Crimen de Mónica Cruz: “Pidió ayuda y no se la dieron”, la bronca y el dolor de los familiares

“Pidió ayuda y no se la dieron”, dicen Nancy y Rosa Cruz, las hermanas de Mónica, la mujer asesinada por su ex pareja en 2019 en Ezeiza, mientras esperaban para ingresar a la sala de juicios orales en los Tribunales de Lomas de Zamora. Minutos antes, Juan Ramón Silva, con las manos esposadas, la cabeza gacha y un gesto silencioso ingresaba a la Sala II donde se desarrolla el proceso acompañado por dos penitenciarios.

Con lágrimas en los ojos, Rosa relata que días antes estuvo imaginándose el momento que el supuesto asesino esté a centímetros de su familia. El recinto donde se lleva a cabo el juicio por el crimen contra Mónica Cruz consta tan solo de una fila de cinco asientos para la familia.

Mónica tenía 38 años y era madre de cuatro hijos que hoy tienen 10, 12, 18 y 24 años. Los menores son hijos de Silva. La mujer estaba cansada del maltrato que recibía por parte de su pareja y un día decidió ponerle fin a la relación de 11 años. Sus hermanas narran que no fue una decisión fácil, ya que, tenía que criar a sus hijos sola, pero que estaba convencida de que iba a salir adelante. Apenas se separó retomó sus estudios y se dedicó a la venta de productos de limpieza y también de ropa en ferias americanas. “Él no la quería ayudar. Si le daba dinero era a cambio de sexo. Nunca pensó en sus hijos”, dice Rosa, en diálogo con DiarioConurbano.com.

Al mismo tiempo, explica: “Tenía varias denuncias y había contratado una abogada para que se encargara de la cuota alimentaria de sus hijos, pero esta mujer nunca hizo nada. Mi hermana se podía haber salvado si la justicia y esta abogada hacían su trabajo como corresponde. Mónica hizo todo lo que tenía que hacer. Pidió ayuda, pero no la escucharon”.

Mónica tenía por lo menos tres denuncias registradas. La última tuvo lugar semanas antes de su desaparición cuando solicitó un botón antipánico. Sin embargo, nunca fue entregado, por eso la indignación de los familiares que consideran que “el crimen se podría haber evitado”.

Cuando la víctima se separó del ahora imputado retomó sus estudios. “Cuando estaban juntos, a él le molestaba que ella estudiara, le decía que no iba a poder”, recuerda Rosa y agrega: “Apenas se separó empezaron los hostigamientos. Mónica le tenía mucho miedo. Andaba con un cuchillo en la cartera. La familia de Silva también la había amenazado porque lo veían perdido a él (a Silva) porque ella no quería volver”.

La mujer era muy querida en el barrio San Andrés de Tristán Suárez, partido de Ezeiza, donde vivía con sus hijos. Por eso, apenas se supo de la desaparición todos sus conocidos se movilizaron y fue durante esas marchas que se enteraron del crimen ocurrido el 14 de abril de 2019.

Tras la aparición del cuerpo envuelto en una frazada en un descampado de Cañuelas, efectivos policiales procedieron con la detención de su pareja, quien admitió haber cometido el terrible delito  en Ezeiza. “La maté con una soga y tiré el cuerpo”, fueron sus palabras.

“Ella hablaba más con Silvia (otra de las hermanas).

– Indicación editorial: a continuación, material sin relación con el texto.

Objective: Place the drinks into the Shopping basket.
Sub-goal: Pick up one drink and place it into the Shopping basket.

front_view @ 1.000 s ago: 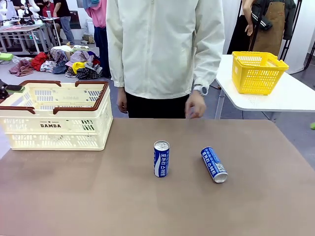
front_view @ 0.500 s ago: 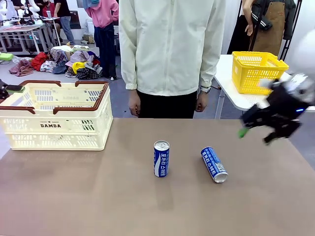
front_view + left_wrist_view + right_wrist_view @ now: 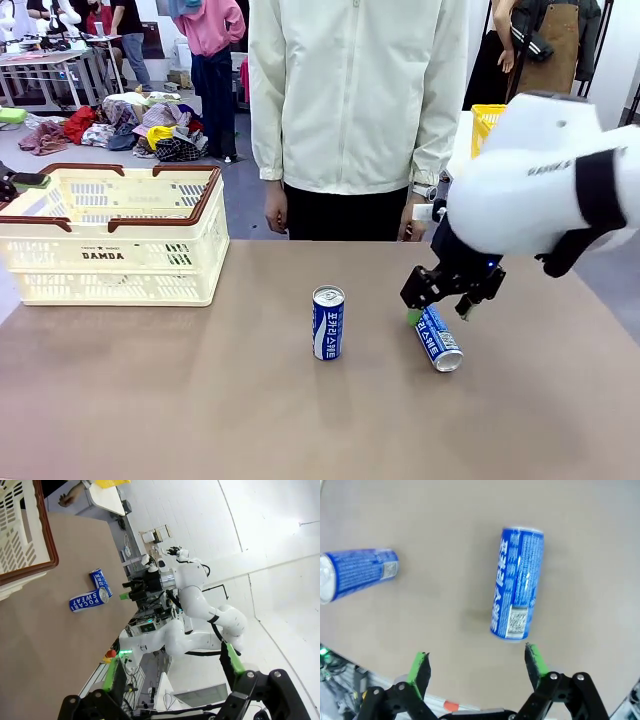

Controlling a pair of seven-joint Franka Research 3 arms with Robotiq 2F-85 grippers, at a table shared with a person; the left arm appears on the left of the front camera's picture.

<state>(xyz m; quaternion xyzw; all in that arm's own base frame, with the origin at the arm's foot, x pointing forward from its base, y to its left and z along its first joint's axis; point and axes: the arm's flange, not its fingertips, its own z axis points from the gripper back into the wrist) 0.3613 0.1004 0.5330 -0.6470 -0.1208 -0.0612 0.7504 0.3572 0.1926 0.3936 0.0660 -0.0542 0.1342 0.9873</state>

A ella le contaba más cosas. Nosotras nos fuimos enterando de muchas cosas luego de su muerte”, cuenta Nancy.

Para la familia de Mónica, el hombre “planeó” el homicidio y utilizó como cuartada que estaba en horario laboral el día que ocurrió el hecho. Era empleado ferroviario. “El día que se iba a encontrar con él, ella dejó el celular en su casa y gracias a eso pudieron ver los mensajes que él le había enviado horas antes. Creemos que ella dejó el celular porque él le revisaba todo, siempre fue así”, afirma Rosa.

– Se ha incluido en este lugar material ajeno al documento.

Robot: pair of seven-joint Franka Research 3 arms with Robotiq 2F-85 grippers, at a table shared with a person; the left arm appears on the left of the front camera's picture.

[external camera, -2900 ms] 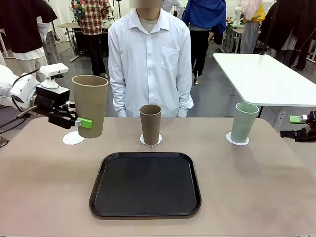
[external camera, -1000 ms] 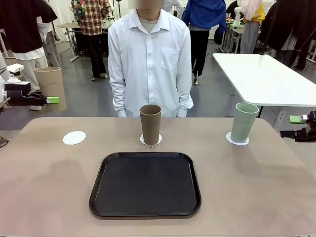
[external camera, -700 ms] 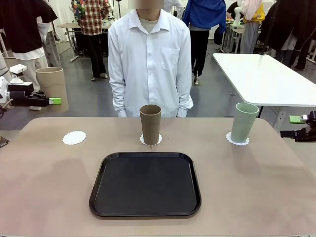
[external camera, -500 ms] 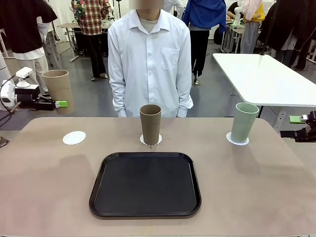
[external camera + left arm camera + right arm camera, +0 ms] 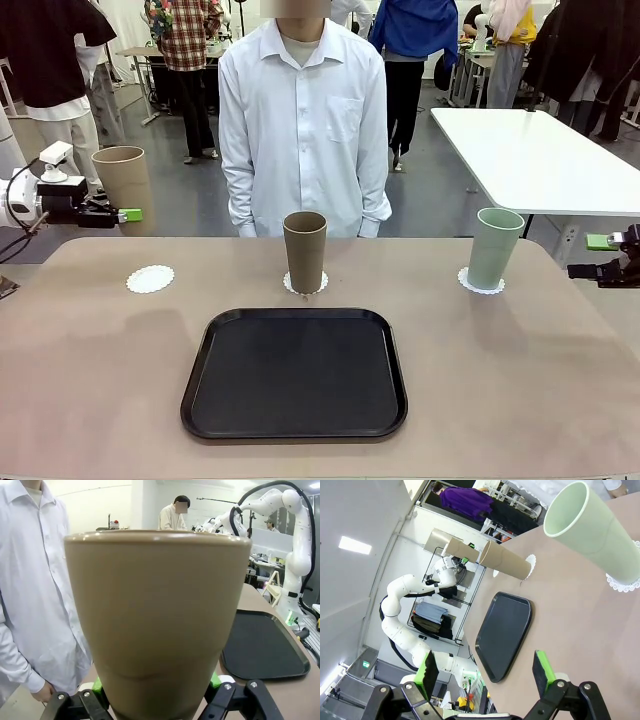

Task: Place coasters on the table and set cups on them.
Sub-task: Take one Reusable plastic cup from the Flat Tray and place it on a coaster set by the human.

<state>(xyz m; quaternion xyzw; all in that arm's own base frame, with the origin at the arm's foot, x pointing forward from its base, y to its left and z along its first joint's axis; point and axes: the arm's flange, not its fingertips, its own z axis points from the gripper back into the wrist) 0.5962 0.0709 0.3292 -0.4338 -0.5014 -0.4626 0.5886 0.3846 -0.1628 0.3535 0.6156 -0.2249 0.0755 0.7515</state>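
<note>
My left gripper (image 5: 120,214) is shut on a tan-brown cup (image 5: 122,188), holding it upright in the air off the table's (image 5: 100,380) far left corner. In the left wrist view that cup (image 5: 157,615) stands between the green pads (image 5: 97,685). Below and right of it lies a bare white coaster (image 5: 150,279). A second tan cup (image 5: 304,250) stands on the middle coaster (image 5: 305,287). The mint green cup (image 5: 494,247) stands on the right coaster (image 5: 481,283). My right gripper (image 5: 610,258) hangs open at the right edge; in its wrist view the gripper (image 5: 487,672) holds nothing, with the green cup (image 5: 595,530) ahead.
A black rounded tray (image 5: 295,372) lies in the middle of the near half of the table. A person in a white shirt (image 5: 300,130) stands at the far edge behind the middle cup. A white rectangular table (image 5: 540,160) stands at the back right.
After drawing back left and up from the left coaster, my left gripper with the tan cup has moved a little right and down over the last second. The right arm has stayed still.
</note>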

Fuentes cercanas a la investigación señalan que se cree que el hombre tenía “todo planificado”. “Creemos que quería matarla y fugarse con sus hijos. Había sacado un crédito días antes del hecho y esos días le tocaba estar con los chicos. Creemos que se quiso fugar con los chicos, pero no hizo a tiempo”, asegura.